$u_m\rightharpoonup u$ in $L^2(0,T;H)$ and $u'_m\rightharpoonup v$ in $L^2(0,T,H^*) \longrightarrow u'=v$ Asuume $H$ a Hilbert space, $u_m\rightharpoonup u$ in $L^2(0,T;H)$, and $u'_m\rightharpoonup v$ in $L^2(0,T, H^*)$. Does this imply $v=u'$? This is something I've been wrestling with and some online searching kind of gives a hand waving argument that it's true for $H_0^1(U)$. So maybe looking that this space would be a starting point? I'm just looking for a little bit of guidance on how to show something like this. 
 A: You must prove that
$$\int_0^T u(t)\varphi'(t)dt=-\int_0^Tv(t)\varphi(t) dt,\ \forall \varphi \in \mathcal{D}(0,T).$$
Note that these integrals are elements of $H$, since $u(t)\in H$ and $\varphi(t)\in \mathbb{R}$.
We know that $u_m\rightharpoonup u$ in $L^2(0,T;H)$ means 
$$\int_0^T (u_m(t),w(t))dt\to \int_0^T (u(t),w(t))dt\ \forall w\in L^2(0,T;H),$$
$(\cdot,\cdot)$ is the inner product of $H$. In this case, if $h\in H$ and $\varphi \in \mathcal{D}(0,T)$ we have $w=h\varphi'\in L^2(0,T;H)$, thus
$$
 \int_0^T (u_m(t)\varphi'(t),h )dt=\int_0^T (u_m(t),h\varphi'(t))dt\to \int_0^T (u(t),h\varphi'(t))dt=\int_0^T (u(t)\varphi'(t),h)dt\ \forall h\in H. \tag{1}\label{1}
$$
Since $H$ is a Hilbert space, from Riez representation theorem, we can identify $H\simeq H^\ast$ and so we have that $L^2(0,T;H^\ast)\simeq L^2(0,T;H)$. In this case, we have $u_m'\rightharpoonup v$  in $L^2(0,T;H)$( I'm not sure about this step).

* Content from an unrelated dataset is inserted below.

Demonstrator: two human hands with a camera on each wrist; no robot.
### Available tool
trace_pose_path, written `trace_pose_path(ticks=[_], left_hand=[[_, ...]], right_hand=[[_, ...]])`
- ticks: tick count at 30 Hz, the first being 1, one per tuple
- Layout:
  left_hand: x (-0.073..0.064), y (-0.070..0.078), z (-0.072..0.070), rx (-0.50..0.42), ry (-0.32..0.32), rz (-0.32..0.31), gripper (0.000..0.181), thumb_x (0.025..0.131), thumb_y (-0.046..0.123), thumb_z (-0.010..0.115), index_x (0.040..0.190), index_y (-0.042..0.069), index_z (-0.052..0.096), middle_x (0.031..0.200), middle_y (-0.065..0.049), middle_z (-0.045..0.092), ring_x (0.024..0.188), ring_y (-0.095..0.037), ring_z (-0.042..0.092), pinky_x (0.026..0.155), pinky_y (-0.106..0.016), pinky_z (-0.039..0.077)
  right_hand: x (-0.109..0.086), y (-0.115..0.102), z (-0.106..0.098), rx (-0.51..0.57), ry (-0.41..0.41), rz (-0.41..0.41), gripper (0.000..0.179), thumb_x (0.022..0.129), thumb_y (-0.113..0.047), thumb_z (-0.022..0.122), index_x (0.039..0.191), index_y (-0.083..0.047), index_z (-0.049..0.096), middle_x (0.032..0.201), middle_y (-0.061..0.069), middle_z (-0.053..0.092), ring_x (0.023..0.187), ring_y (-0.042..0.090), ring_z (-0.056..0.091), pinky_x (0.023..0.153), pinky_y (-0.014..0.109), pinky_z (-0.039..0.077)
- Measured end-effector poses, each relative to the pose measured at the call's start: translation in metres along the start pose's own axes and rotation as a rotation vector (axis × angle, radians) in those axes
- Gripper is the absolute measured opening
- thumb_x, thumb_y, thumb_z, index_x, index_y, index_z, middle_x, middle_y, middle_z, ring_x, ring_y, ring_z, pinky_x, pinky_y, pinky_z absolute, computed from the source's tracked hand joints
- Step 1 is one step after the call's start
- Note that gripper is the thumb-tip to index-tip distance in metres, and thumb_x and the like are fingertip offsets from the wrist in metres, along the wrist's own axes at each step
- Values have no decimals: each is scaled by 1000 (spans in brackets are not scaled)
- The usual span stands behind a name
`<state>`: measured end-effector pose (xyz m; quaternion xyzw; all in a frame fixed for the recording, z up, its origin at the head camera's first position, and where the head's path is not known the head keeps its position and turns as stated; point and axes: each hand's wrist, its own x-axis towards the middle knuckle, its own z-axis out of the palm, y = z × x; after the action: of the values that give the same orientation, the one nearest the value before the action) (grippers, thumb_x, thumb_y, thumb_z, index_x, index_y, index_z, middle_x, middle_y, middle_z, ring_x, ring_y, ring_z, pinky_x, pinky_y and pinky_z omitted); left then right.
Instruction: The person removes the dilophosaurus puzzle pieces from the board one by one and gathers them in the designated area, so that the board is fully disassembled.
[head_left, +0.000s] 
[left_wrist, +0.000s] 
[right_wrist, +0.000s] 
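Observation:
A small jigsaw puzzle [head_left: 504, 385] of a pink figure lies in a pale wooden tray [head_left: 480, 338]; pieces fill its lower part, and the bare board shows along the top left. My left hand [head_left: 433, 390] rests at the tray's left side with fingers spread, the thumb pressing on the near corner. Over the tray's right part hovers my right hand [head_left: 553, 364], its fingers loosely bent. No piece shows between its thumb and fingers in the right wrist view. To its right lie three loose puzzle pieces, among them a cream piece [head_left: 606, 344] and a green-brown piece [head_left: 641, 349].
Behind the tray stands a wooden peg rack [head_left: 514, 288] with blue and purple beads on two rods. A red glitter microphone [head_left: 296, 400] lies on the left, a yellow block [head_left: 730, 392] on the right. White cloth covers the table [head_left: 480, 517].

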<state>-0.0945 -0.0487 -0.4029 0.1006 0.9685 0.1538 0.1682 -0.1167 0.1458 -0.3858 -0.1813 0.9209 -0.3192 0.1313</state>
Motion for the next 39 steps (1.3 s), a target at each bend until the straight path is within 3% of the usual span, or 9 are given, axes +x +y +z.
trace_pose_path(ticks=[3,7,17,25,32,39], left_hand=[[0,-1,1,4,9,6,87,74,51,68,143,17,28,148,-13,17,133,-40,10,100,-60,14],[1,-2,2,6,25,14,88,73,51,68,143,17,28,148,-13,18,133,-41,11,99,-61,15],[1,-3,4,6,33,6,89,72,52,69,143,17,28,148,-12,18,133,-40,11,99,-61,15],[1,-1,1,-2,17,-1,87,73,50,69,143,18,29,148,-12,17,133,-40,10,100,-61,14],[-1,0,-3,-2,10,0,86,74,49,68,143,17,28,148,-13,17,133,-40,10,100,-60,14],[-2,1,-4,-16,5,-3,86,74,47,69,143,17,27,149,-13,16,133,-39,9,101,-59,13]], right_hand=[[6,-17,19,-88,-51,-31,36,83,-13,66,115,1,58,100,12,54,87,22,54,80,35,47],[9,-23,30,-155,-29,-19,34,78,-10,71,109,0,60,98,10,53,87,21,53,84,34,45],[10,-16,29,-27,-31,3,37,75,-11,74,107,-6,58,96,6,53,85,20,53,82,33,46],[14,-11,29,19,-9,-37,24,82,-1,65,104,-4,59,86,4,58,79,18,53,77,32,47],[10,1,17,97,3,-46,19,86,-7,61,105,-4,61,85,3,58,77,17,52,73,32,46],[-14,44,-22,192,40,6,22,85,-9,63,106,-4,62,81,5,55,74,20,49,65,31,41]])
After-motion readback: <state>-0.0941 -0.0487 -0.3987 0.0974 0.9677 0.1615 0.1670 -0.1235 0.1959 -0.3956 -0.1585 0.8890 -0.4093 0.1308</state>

As before, we can see that
$$ \int_0^T (u_m'(t)\varphi(t),h )dt=\int_0^T (u_m'(t),h\varphi(t))dt\to \int_0^T (v(t),h\varphi(t))dt=\int_0^T (v(t)\varphi(t),h)dt\ \forall h\in H.\tag{2}\label{2}
$$
On the other hand, we know that
$$\int_0^T u_m'(t)\varphi(t)dt=-\int_0^T u_m(t)\varphi'(t)dt,\ \forall \varphi\in \mathcal{D}(0,T).$$
Which implies that
$$ \int_0^T (u_m'(t)\varphi(t),h )dt=\left(\int_0^T u_m'(t)\varphi(t)dt,h\right)= \left(-\int_0^T u_m(t)\varphi'(t)dt,h\right)=-\int_0^T (u_m(t)\varphi'(t),h )dt,$$
$\forall h\in H.$
Using (\ref{1}) and \eqref{2} to passing to the limit in the last identity, we obtain 
$$\int_0^T (v(t)\varphi(t),h )dt=-\int_0^T (u(t)\varphi'(t),h )dt,\ \forall h\in H.$$
Since $h\in H$ is arbitrary, we can conclude that
$$\int_0^T v(t)\varphi(t)dt=-\int_0^T u(t)\varphi'(t)dt,\ \forall \varphi\in \mathcal{D}(0,T),$$
which concludes the proof.
A: I am not well familiar with the space $L^2(0,T;H)$ but for $H^1(\Omega)$ if $u_m\rightharpoonup u$ in $L^2(\Omega)$ and  $u_m'\rightharpoonup v$ in $L^2(\Omega)$ then you have: For every $f\in H^1(\Omega)$ $(f,u_m)_1=(f,u_m)+(f',u_m')\to (f,u)+(f',v)$. This means that for each functional in $f^*\in H^1(\Omega)$ we have that $\langle f^*,u_m\rangle $ converges ( we used Riesz representation theorem ). But then there is some element $\bar u\in H^1(\Omega)$ such that $u_m\rightharpoonup \bar u$ in $H^1(\Omega)$, which means that $u_m\rightharpoonup \overline u$ in $L^2(\Omega)$ and $u_m'\rightharpoonup \bar u'$ in $L^2(\Omega)$. As the weak limits are unique, it follows that $\bar u\equiv u$ and $\bar u'\equiv v$, i.e $u'=v$.